An exact repetition of the data below, without images, is the expected answer.

....................

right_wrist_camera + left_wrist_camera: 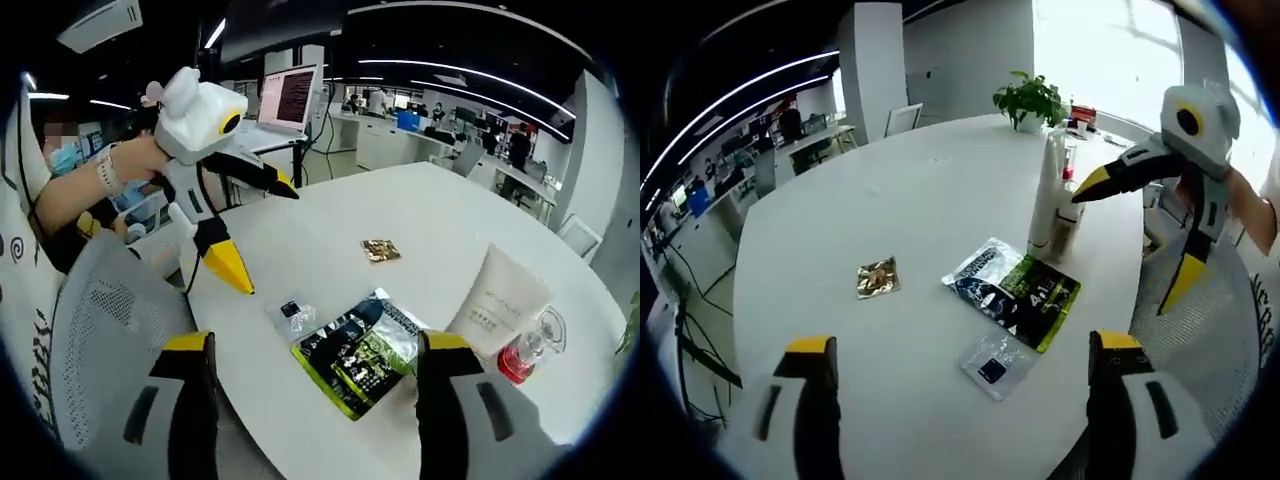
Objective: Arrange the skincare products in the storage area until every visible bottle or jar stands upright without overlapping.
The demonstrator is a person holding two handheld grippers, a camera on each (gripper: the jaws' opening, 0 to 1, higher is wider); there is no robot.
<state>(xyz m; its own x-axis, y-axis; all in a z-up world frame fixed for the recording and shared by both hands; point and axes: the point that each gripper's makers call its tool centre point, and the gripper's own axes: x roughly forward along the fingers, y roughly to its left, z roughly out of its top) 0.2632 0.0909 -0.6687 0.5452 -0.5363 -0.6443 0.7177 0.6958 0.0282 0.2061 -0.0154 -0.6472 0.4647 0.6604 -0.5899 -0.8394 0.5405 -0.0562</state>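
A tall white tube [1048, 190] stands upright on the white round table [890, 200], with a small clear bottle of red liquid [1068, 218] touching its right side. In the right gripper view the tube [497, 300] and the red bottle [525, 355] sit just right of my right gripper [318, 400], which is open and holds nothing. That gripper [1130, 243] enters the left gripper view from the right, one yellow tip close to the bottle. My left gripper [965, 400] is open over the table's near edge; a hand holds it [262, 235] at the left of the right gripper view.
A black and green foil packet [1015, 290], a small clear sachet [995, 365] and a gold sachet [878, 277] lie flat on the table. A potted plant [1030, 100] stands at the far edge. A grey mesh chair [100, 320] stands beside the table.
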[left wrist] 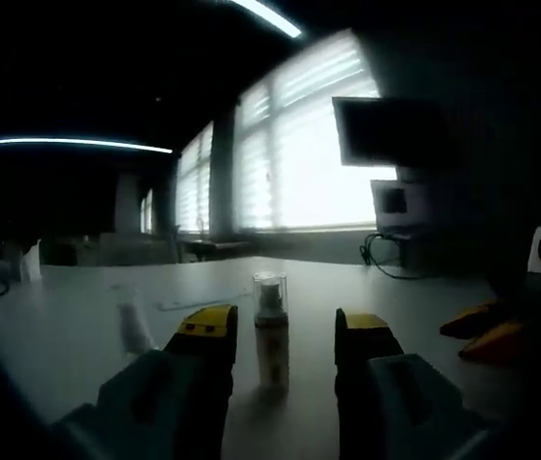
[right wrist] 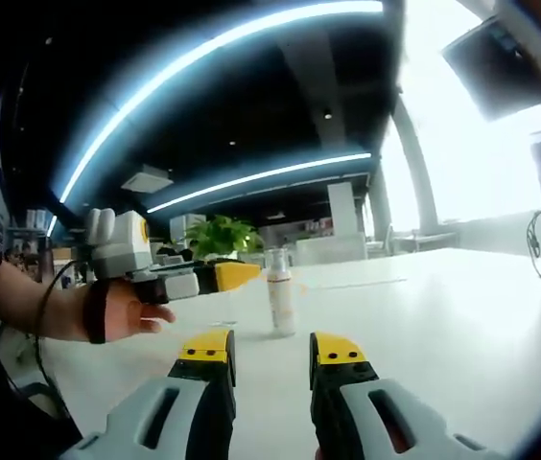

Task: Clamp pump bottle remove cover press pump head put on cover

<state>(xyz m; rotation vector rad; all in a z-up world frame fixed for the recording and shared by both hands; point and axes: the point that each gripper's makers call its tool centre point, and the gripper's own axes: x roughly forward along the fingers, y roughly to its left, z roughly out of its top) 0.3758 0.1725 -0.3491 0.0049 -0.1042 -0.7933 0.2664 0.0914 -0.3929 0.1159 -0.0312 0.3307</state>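
Pump bottle (left wrist: 270, 331) stands upright on the table (left wrist: 79, 326) — capped, untouched; both tongs (left wrist: 285, 335) (right wrist: 270, 353) apart.

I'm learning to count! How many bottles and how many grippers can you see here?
Bottle: 1
Hand-held grippers: 2, left hand-held gripper and right hand-held gripper
Total: 3

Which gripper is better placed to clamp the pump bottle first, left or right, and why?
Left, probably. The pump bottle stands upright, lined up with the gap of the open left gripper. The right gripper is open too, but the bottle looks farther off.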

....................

### Answer section
right_wrist_camera + left_wrist_camera: 
Objective: Arrange the skincare products in the storage area until every visible bottle or jar stands upright without overlapping.
The demonstrator is a person holding two handheld grippers, a camera on each (gripper: the jaws' opening, 0 to 1, higher is wider); there is no robot.
<state>(xyz m; its own x-axis, y-axis; all in a z-up world frame fixed for the recording and shared by both hands; point and axes: the point that each gripper's makers call its tool centre point, and the gripper's own axes: x roughly forward along the fingers, y roughly to its left, z roughly out of its top) 0.2632 0.0909 -0.6687 0.5452 -0.5363 -0.6443 0.7177 0.6958 0.0282 0.2061 -0.0154 -0.6472 0.4647 0.6604 -0.5899 -0.8394 0.5405 -0.0562</state>
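A tall white tube [1048, 190] stands upright on the white round table [890, 200], with a small clear bottle of red liquid [1068, 218] touching its right side. In the right gripper view the tube [497, 300] and the red bottle [525, 355] sit just right of my right gripper [318, 400], which is open and holds nothing. That gripper [1130, 243] enters the left gripper view from the right, one yellow tip close to the bottle. My left gripper [965, 400] is open over the table's near edge; a hand holds it [262, 235] at the left of the right gripper view.
A black and green foil packet [1015, 290], a small clear sachet [995, 365] and a gold sachet [878, 277] lie flat on the table. A potted plant [1030, 100] stands at the far edge. A grey mesh chair [100, 320] stands beside the table.
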[left wrist] 
[right wrist] 

Task: Clamp pump bottle remove cover press pump head put on cover

<state>(xyz m; rotation vector rad; all in a z-up world frame fixed for the recording and shared by both hands; point and axes: the point that each gripper's makers call its tool centre point, and the gripper's own axes: x roughly forward along the fingers, y roughly to its left, z roughly out of its top) 0.3758 0.1725 -0.3491 0.0049 -0.1042 -0.7933 0.2664 0.0914 -0.3929 0.1159 -0.0312 0.3307</state>
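Pump bottle (left wrist: 270, 331) stands upright on the table (left wrist: 79, 326) — capped, untouched; both tongs (left wrist: 285, 335) (right wrist: 270, 353) apart.

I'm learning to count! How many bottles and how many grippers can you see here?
Bottle: 1
Hand-held grippers: 2, left hand-held gripper and right hand-held gripper
Total: 3

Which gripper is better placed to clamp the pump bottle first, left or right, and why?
Left, probably. The pump bottle stands upright, lined up with the gap of the open left gripper. The right gripper is open too, but the bottle looks farther off.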

There is nothing more to add to the answer.